Only those lines in the data below from the line containing "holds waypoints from" through the line containing "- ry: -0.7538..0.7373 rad", both included, should be restated word for word.

*** Data listing ***

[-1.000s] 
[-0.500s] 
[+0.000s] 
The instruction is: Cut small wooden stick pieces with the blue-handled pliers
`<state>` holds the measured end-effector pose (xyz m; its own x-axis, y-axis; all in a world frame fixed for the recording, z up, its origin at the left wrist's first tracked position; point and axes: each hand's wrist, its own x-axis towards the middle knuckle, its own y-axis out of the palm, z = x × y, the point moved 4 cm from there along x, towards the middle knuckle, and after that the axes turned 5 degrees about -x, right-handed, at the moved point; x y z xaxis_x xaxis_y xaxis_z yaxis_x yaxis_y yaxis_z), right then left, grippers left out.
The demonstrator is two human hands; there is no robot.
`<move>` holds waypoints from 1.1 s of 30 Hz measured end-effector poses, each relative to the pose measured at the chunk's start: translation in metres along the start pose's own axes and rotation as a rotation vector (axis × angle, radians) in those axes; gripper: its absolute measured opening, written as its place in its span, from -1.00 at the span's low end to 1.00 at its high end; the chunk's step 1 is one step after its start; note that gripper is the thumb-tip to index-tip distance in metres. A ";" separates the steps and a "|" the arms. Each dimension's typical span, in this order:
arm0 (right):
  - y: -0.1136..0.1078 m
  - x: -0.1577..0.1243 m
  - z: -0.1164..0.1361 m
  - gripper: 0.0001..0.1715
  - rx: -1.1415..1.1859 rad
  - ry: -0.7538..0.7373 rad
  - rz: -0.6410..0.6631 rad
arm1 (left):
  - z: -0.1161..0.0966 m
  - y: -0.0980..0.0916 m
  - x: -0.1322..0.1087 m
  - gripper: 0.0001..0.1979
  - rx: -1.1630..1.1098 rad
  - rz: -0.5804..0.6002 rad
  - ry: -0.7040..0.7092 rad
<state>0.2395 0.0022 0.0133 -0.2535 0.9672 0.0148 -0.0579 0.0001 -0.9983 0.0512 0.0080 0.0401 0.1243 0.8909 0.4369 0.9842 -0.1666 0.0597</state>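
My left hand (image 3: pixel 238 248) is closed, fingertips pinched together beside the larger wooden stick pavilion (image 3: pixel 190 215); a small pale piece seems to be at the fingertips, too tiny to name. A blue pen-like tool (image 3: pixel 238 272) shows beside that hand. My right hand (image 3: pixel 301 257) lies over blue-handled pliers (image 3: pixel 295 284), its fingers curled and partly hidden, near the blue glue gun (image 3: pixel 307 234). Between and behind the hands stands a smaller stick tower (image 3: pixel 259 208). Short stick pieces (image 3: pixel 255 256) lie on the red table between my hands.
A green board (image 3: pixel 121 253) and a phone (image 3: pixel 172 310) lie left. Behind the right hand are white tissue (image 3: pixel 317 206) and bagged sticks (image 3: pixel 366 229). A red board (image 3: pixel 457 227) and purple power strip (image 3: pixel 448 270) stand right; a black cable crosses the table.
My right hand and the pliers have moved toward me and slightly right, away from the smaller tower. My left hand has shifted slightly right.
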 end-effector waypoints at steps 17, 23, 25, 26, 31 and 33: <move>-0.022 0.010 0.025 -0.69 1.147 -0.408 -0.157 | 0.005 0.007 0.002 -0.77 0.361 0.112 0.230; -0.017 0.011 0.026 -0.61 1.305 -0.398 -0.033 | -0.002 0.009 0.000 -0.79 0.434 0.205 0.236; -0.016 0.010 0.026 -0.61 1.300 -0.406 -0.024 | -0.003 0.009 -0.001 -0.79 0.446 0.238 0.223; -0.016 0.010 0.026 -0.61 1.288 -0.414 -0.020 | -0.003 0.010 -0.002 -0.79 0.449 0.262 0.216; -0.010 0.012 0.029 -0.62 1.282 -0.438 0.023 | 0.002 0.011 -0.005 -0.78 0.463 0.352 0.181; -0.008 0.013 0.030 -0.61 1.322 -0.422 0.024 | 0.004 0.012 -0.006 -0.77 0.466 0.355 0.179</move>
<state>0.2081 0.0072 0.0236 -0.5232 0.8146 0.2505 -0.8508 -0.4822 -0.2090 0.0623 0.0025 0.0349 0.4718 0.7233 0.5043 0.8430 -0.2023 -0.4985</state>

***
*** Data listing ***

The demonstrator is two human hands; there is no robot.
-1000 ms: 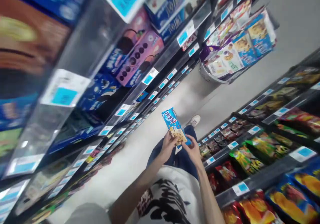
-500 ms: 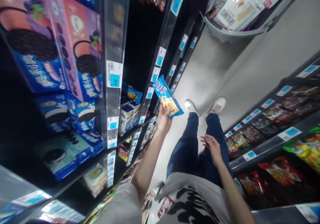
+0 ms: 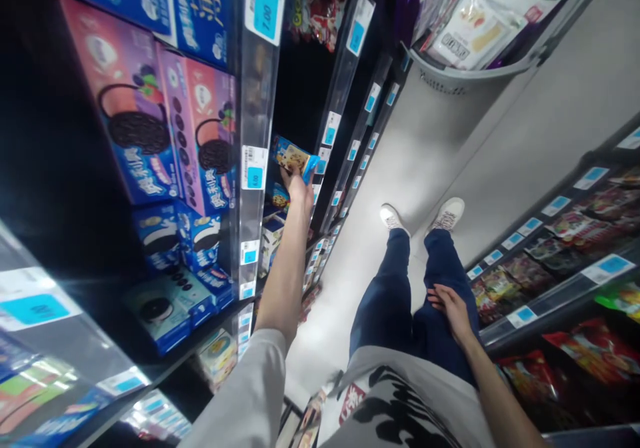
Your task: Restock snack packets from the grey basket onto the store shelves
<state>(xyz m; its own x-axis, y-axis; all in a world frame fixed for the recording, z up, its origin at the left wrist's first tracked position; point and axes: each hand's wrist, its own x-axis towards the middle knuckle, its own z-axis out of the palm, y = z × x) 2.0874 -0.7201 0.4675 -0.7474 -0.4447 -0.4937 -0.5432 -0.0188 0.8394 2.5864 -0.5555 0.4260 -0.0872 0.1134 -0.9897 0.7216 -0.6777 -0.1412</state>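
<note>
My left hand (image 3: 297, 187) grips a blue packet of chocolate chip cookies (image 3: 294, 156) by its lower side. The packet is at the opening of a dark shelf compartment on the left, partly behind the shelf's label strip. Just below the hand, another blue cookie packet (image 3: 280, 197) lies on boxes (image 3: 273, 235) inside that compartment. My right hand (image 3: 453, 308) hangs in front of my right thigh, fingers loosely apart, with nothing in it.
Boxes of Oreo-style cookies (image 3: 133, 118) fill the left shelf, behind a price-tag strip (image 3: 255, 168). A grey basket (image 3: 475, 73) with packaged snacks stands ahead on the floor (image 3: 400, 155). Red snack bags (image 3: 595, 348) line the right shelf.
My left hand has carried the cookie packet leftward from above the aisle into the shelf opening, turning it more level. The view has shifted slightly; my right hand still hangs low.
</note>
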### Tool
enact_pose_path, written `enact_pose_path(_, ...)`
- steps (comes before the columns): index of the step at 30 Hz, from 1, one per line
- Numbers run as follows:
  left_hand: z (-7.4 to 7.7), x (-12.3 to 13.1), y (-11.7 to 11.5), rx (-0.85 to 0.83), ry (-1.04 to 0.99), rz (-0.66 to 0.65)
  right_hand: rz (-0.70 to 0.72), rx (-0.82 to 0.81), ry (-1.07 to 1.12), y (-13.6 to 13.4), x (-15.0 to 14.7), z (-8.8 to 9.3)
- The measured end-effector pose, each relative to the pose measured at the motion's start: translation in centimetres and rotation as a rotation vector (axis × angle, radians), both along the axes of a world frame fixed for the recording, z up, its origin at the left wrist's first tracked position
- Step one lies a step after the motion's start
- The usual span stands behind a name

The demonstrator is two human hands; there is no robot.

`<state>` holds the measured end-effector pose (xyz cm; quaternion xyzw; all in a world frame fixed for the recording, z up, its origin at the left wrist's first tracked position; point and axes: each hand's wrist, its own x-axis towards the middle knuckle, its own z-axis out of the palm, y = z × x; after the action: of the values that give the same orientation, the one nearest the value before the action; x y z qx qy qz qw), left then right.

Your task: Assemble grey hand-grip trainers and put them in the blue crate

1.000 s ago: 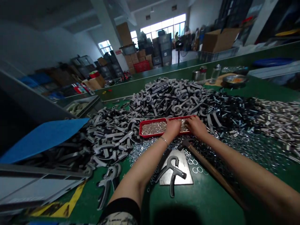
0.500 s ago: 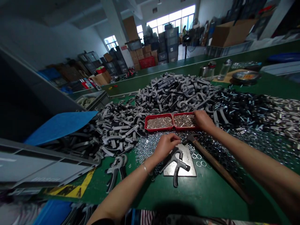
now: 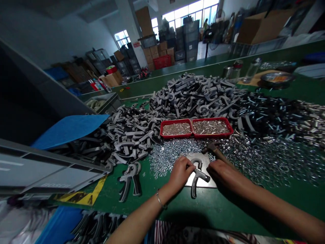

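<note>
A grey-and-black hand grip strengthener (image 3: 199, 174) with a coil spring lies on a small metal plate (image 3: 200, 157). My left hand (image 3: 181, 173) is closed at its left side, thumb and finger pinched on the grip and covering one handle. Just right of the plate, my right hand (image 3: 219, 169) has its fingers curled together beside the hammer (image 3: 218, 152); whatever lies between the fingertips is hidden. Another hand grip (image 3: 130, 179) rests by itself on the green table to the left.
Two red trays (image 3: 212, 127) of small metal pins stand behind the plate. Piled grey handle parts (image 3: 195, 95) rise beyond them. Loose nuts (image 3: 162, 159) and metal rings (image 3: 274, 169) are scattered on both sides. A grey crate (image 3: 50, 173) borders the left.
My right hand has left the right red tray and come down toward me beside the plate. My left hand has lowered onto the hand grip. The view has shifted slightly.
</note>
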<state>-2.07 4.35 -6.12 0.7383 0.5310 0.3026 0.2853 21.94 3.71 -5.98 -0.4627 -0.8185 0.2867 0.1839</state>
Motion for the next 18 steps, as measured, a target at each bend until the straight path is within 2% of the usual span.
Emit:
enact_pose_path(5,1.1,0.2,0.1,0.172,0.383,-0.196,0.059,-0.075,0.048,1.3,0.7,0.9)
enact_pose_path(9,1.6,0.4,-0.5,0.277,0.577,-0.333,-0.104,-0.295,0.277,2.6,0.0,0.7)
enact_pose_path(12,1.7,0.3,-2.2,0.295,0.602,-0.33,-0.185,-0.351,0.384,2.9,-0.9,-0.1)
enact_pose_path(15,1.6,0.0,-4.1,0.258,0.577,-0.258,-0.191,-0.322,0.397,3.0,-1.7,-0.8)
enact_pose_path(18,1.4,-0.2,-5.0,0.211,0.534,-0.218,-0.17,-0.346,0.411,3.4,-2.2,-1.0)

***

**Exercise response**:
`<move>` holds waypoints from 1.1 s of 30 Hz measured end-effector poses, each relative to the pose measured at the chunk's start: translation in metres along the start pose's own axes and rotation as a rotation vector (axis × angle, radians) in those axes; gripper: its absolute measured opening, written as its place in its span, from -1.00 at the span's low end to 1.00 at its high end; the chunk's step 1 is one step after its start; note that gripper is the thumb-tip to index-tip distance in metres. A ";" separates the steps and a "|" the arms. Each dimension's typical span, in this order:
arm0 (right):
  - y: -0.1136..0.1078 m
  - x: -0.1577..0.1243 m
  - z: -0.1164..0.1361 m
  - gripper: 0.0001..0.1715
  - rx: -1.1415..1.1859 rad
  - ry: -0.7538..0.7373 rad

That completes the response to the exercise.